A FORMER Royal Bolton Hospital nurse has spoken out about the unrecognised symptoms of heart attacks in women.

Alison Fillingham, aged 49, from Horwich, had a heart attack in June.

However the mother-of-one dismissed her symptoms — pain in her neck and jaw —and put it down to "indigestion" or "a pulled muscle".

It was only when the pain increased, that she told her sister who rang an ambulance.

But her symptoms were thought by paramedics to be a "panic attack".

Mrs Fillingham said: "I had just been taking paracetamol for a few days to ease the pain but one morning before work the pain went worse.

"I rang my sister and she rang an ambulance but I thought I was just being a bit dramatic.

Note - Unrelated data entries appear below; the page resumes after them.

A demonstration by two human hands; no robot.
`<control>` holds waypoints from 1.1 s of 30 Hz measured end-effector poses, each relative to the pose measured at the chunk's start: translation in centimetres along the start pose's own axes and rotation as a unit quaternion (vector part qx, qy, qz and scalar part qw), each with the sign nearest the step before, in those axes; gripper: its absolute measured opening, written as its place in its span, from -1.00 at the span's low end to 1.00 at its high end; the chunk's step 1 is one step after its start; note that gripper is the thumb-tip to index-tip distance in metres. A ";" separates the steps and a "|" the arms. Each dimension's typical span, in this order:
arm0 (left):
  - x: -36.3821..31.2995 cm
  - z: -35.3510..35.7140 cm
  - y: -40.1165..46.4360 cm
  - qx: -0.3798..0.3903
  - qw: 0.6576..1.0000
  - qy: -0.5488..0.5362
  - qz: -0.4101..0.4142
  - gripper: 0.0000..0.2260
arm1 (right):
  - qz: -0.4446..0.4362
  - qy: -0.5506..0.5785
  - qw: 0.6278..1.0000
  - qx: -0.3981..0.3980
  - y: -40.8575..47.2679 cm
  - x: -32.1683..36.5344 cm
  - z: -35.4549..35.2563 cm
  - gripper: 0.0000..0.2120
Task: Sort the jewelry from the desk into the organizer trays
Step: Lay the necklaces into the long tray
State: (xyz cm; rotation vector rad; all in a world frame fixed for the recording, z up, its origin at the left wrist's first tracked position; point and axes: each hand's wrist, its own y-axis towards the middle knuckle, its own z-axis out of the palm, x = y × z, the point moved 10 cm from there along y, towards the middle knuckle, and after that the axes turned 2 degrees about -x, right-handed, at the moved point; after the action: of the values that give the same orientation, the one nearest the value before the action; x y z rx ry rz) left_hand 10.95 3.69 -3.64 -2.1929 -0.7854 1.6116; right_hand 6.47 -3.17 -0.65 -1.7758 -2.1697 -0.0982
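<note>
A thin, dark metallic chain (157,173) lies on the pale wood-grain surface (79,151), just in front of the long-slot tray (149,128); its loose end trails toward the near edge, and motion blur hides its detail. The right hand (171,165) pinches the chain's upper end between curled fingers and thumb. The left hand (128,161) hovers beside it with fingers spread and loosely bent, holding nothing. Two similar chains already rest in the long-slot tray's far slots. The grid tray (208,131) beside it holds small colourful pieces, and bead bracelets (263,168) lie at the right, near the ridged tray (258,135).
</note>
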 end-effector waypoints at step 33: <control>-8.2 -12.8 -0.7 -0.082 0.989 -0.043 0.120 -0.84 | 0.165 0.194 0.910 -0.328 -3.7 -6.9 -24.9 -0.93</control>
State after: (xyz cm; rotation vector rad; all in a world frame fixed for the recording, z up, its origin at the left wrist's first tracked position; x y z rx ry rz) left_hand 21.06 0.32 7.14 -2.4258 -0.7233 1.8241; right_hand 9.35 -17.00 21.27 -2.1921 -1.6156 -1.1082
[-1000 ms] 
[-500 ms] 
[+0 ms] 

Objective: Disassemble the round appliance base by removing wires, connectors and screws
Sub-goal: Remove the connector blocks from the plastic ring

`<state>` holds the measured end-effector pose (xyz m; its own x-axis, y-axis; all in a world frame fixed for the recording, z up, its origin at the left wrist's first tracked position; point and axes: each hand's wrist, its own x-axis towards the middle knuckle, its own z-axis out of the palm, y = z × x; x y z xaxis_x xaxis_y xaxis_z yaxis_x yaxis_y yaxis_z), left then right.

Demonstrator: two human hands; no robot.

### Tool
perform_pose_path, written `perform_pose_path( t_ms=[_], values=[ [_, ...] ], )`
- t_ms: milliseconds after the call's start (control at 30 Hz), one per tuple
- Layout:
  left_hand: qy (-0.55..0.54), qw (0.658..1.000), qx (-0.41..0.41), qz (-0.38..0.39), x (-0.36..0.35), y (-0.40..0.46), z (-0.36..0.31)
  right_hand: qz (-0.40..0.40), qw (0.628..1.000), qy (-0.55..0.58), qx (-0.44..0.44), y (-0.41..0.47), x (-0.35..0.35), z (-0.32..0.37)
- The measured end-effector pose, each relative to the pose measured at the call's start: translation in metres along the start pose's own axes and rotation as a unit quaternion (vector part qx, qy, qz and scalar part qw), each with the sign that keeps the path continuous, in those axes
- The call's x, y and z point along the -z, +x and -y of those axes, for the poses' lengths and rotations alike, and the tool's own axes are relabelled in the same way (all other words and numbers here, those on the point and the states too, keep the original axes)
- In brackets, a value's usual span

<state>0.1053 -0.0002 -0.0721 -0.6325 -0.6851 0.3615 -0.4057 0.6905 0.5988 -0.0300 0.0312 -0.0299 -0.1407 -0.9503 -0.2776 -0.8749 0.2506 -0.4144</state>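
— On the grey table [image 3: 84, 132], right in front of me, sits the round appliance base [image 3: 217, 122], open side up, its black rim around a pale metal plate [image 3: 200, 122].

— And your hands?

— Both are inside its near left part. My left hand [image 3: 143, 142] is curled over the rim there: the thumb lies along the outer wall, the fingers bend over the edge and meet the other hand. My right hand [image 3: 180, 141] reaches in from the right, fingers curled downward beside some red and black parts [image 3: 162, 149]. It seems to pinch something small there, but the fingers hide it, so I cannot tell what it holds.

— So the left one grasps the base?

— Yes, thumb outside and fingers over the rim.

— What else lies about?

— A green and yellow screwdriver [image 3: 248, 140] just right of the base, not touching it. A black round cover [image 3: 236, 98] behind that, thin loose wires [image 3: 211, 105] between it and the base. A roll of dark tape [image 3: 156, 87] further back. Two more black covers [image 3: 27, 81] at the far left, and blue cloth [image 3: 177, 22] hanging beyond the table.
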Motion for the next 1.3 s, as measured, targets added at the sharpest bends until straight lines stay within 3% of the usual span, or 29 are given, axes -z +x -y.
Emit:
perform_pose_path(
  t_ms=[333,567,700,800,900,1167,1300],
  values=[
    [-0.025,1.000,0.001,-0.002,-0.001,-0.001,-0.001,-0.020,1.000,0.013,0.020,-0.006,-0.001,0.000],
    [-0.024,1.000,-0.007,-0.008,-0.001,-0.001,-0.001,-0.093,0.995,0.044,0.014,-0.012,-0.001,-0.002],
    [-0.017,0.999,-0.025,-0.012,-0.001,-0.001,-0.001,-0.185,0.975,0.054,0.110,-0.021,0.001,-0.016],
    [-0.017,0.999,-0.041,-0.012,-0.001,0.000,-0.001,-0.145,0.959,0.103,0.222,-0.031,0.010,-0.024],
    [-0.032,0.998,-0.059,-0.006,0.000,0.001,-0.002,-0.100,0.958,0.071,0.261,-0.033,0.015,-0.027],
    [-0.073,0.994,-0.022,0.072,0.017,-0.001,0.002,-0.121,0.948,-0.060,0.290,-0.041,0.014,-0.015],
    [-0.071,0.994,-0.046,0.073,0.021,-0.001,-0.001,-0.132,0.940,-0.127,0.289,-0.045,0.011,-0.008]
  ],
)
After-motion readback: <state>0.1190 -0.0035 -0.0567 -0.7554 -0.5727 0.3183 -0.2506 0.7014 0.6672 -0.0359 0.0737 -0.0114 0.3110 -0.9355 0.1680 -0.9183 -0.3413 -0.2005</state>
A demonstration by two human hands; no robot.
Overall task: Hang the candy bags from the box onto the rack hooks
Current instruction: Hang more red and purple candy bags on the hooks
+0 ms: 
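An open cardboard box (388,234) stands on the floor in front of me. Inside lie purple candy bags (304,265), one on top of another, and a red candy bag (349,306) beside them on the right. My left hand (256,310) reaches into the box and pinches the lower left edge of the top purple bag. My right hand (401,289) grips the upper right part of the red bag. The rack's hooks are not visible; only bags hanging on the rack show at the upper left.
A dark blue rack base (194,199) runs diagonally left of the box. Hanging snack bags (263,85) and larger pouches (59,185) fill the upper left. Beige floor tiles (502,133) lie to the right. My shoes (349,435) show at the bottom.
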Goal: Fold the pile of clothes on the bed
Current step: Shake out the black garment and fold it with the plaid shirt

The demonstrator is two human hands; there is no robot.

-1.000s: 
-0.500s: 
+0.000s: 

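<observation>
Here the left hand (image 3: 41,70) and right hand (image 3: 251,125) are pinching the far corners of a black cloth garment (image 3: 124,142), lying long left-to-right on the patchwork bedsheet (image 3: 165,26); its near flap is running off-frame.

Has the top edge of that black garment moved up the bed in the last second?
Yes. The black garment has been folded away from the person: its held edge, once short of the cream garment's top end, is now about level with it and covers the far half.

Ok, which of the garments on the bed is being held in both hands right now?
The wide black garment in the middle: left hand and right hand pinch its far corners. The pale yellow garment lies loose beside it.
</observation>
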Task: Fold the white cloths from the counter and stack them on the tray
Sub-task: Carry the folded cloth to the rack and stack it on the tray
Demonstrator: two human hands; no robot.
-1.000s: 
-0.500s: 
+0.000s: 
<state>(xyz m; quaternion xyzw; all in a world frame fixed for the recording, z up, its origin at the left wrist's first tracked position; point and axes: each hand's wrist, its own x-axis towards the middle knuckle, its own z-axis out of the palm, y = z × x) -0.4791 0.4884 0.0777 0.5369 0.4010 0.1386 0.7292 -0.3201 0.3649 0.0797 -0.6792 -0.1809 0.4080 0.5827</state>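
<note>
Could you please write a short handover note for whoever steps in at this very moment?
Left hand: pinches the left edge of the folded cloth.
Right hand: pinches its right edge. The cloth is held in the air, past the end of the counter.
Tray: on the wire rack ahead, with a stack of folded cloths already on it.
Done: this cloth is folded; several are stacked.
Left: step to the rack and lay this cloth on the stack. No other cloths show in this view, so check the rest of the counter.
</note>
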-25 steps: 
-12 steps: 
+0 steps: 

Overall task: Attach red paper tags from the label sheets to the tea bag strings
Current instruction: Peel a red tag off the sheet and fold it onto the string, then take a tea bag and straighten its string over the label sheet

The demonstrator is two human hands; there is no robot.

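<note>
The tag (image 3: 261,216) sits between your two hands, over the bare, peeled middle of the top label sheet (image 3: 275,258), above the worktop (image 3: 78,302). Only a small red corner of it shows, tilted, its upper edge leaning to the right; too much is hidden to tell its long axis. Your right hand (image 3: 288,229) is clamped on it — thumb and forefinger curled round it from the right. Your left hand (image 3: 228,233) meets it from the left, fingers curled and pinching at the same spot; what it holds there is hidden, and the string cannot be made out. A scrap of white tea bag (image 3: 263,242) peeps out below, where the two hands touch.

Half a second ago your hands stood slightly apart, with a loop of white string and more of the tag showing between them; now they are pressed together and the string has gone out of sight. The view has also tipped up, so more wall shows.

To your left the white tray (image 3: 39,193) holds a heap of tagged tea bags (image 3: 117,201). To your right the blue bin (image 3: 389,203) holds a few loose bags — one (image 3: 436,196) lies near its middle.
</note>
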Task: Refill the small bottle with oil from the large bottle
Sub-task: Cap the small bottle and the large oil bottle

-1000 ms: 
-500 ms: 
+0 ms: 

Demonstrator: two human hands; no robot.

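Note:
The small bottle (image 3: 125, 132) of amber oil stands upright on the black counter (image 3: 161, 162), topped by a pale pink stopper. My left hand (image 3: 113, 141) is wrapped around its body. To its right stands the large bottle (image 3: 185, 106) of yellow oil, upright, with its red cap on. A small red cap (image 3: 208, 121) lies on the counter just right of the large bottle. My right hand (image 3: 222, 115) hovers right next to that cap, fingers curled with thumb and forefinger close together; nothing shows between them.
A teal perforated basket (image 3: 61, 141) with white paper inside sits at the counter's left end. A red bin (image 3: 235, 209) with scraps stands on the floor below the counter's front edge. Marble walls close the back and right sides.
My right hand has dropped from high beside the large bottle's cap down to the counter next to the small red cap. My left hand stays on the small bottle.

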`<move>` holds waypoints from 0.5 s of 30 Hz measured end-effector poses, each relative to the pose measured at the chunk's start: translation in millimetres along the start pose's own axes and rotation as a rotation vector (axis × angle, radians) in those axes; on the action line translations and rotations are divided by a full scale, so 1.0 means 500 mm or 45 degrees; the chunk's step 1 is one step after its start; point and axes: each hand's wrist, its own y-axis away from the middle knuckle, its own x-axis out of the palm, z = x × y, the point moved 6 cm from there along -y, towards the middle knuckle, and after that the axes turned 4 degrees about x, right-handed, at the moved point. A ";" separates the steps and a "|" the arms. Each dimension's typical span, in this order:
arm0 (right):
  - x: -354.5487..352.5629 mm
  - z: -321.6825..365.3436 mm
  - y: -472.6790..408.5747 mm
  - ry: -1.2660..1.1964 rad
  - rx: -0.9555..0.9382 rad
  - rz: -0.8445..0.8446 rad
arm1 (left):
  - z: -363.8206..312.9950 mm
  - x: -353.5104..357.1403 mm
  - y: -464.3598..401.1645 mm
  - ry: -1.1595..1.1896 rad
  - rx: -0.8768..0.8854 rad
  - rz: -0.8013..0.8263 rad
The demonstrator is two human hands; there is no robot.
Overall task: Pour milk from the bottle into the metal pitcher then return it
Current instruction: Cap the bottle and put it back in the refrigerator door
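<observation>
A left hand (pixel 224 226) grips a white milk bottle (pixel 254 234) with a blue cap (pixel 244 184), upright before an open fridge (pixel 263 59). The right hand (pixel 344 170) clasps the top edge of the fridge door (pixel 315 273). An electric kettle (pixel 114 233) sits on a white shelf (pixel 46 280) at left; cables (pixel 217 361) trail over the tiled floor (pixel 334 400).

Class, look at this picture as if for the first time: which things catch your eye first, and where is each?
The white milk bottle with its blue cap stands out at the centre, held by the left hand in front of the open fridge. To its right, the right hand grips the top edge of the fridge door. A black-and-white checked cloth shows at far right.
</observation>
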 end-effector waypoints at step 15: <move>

"There was no urgency but I was taken to hospital and it was only after various scans and blood tests that I was diagnosed with having had a heart attack."

In research carried out by the British Heart Foundation it was revealed that women have a 50 per cent higher chance than men of receiving the wrong initial diagnosis following a heart attack.

The research, carried out at the University of Leeds, using the UK national heart attack register found that overall, almost one-third of patients had an initial diagnosis which differed from their final diagnosis.

Dr Chris Gale, who worked on the research, said: “We need to work harder to shift the perception that heart attacks only affect a certain type of person.

"Typically, when we think of a person with a heart attack, we envisage a middle aged man who is overweight, has diabetes and smokes.

"This is not always the case; heart attacks affect the wider spectrum of the population – including women.”

Retired staff nurse Mrs Fillingham, who now works as a home care worker, added: "I always thought of heart attacks in middle aged portly men with symptoms of sweating, pain down the arm, clutching the chest and falling to the floor—it never came to my mind that the symptoms I was having was a heart attack."

Following her diagnosis Mrs Fillingham underwent a coronary artery bypass and said she feels "very lucky".

She added: "Royal Bolton Hospital were fantastic to carry out the tests that they did even though I had arrived with no urgency, but their experience saved me from possibly one day having heart failure.

"I wanted to raise awareness because people don't know the symptoms of heart attacks they think of TV scenes were people fall to floor and its a sudden attack, its just not like that.

"Hopefully now people and women will notice the warning signs and act fast.

"It is better to be safe than sorry."